Moody's report also examines the impact of Thailand’s recent elections, and predicted policy continuity for the country’s 20-year national strategy, including investment in the flagship Eastern Economic Corridor. However, opposition to the ruling coalition’s slim majority in the lower house of parliament could delay the implementation of certain policies.
On the issue of how Thailand’s fiscal and external position will evolve, Moody’s concluded the Kingdom will likely sustain its strong fiscal position regardless of political developments, because of the country’s track record of adhering to fiscal rules, a factor that also supports Moody’s assessment of very high policy effectiveness.
Ongoing inflation within target and financial stability are factors that underscore the country’s monetary policy effectiveness, and persistent balance-of-payments surpluses will continue to bolster foreign exchange reserves and contribute to low external vulnerability risk, said the report.
However, absent significantly higher migration, the ageing of Thailand’s society will weigh significantly on growth potential.
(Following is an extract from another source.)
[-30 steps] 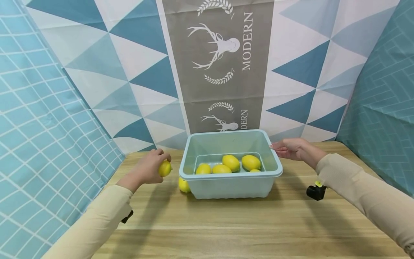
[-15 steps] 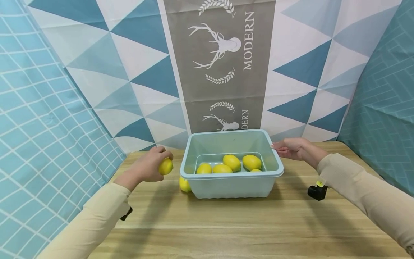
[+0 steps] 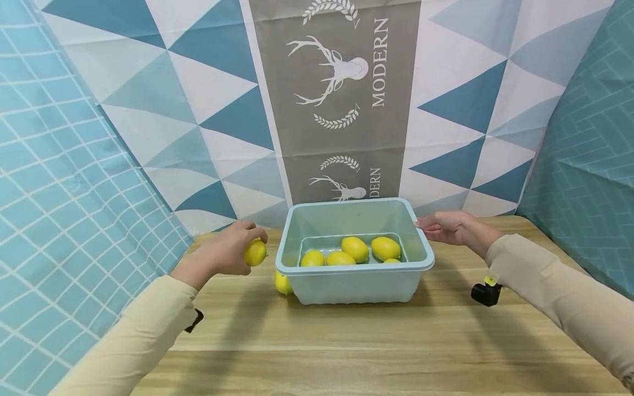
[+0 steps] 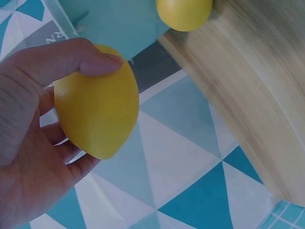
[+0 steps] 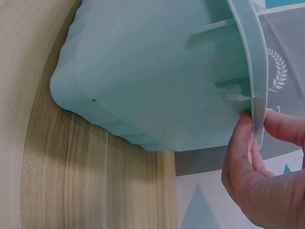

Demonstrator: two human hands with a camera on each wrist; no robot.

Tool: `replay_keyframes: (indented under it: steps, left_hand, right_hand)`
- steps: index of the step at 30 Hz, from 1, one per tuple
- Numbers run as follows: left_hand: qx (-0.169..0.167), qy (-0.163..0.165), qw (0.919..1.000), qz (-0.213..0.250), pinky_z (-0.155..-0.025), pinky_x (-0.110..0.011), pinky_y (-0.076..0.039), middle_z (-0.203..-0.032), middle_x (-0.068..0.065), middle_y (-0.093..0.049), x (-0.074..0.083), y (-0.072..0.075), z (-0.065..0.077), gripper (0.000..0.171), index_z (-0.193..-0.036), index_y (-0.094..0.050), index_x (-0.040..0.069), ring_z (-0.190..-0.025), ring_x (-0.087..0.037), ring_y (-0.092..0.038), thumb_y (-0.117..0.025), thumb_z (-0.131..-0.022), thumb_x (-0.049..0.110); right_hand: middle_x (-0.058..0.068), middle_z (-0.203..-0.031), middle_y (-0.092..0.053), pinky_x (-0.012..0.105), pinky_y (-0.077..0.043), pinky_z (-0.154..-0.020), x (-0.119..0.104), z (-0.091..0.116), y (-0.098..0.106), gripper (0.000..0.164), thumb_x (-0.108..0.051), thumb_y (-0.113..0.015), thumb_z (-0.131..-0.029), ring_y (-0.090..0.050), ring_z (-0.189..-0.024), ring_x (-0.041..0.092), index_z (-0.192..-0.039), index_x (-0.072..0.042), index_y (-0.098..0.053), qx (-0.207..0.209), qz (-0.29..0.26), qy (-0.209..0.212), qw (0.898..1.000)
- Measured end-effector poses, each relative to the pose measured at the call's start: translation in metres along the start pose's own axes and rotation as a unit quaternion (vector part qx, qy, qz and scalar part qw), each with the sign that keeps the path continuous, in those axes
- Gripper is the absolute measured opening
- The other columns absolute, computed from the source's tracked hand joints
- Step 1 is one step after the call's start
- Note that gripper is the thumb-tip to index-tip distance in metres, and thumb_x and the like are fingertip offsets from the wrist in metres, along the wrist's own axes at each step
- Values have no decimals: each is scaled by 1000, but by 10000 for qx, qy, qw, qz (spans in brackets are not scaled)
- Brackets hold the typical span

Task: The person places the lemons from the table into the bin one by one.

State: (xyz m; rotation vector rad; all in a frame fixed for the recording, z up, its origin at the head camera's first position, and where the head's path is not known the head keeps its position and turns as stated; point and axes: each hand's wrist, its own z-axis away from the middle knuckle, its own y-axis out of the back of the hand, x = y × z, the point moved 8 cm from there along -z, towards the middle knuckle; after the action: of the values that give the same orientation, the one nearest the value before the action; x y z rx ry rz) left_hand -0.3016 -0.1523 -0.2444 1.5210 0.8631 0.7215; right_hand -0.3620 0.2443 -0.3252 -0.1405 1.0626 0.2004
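Observation:
My left hand point(image 3: 225, 250) grips a yellow lemon point(image 4: 97, 105), thumb on one side and fingers curled behind it in the left wrist view. It is held above the table, left of a pale blue plastic basin point(image 3: 354, 285). On the basin's right side, my right hand point(image 3: 448, 226) pinches the rim point(image 5: 259, 71) between thumb and fingers. Several lemons lie inside the basin, among them a lemon point(image 3: 384, 248) at the right and a lemon point(image 3: 312, 258) at the left. Another lemon point(image 3: 283, 282) rests on the table against the basin's left side, partly hidden by it.
The wooden table point(image 3: 327, 346) runs up to a patterned cloth backdrop point(image 3: 342, 99) close behind the basin. Blue checked cloth point(image 3: 74, 181) borders the left, and teal cloth point(image 3: 584, 154) the right. A small black device point(image 3: 486, 292) hangs under the right sleeve.
My left hand has risen slightly and shifted a little to the right with the lemon. The right hand keeps its place on the basin's rim.

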Motion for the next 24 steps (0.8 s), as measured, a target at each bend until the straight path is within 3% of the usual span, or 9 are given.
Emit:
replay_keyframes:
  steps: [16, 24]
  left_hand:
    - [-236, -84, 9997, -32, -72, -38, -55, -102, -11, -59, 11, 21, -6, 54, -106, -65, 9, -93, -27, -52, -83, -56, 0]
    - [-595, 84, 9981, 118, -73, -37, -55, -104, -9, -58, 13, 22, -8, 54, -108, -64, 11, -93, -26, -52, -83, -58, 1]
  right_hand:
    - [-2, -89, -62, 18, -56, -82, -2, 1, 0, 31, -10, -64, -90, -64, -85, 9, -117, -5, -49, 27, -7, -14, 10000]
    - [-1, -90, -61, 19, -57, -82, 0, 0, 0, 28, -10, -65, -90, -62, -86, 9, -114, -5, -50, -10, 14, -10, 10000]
Moreover, while data indicate that Thailand’s education standards are higher than the average for countries with similar incomes, they remain lower than some rating peers and Asian neighbours. In the absence of ongoing policy reform, this situation will exacerbate demographic and skills constraints, and weigh on economic competitiveness.
As for the impact of the US-China trade dispute on Thailand’s economy, Moody’s said that while exports to China are declining, Thailand’s exposure to China is more moderate than for other Asia Pacific economies.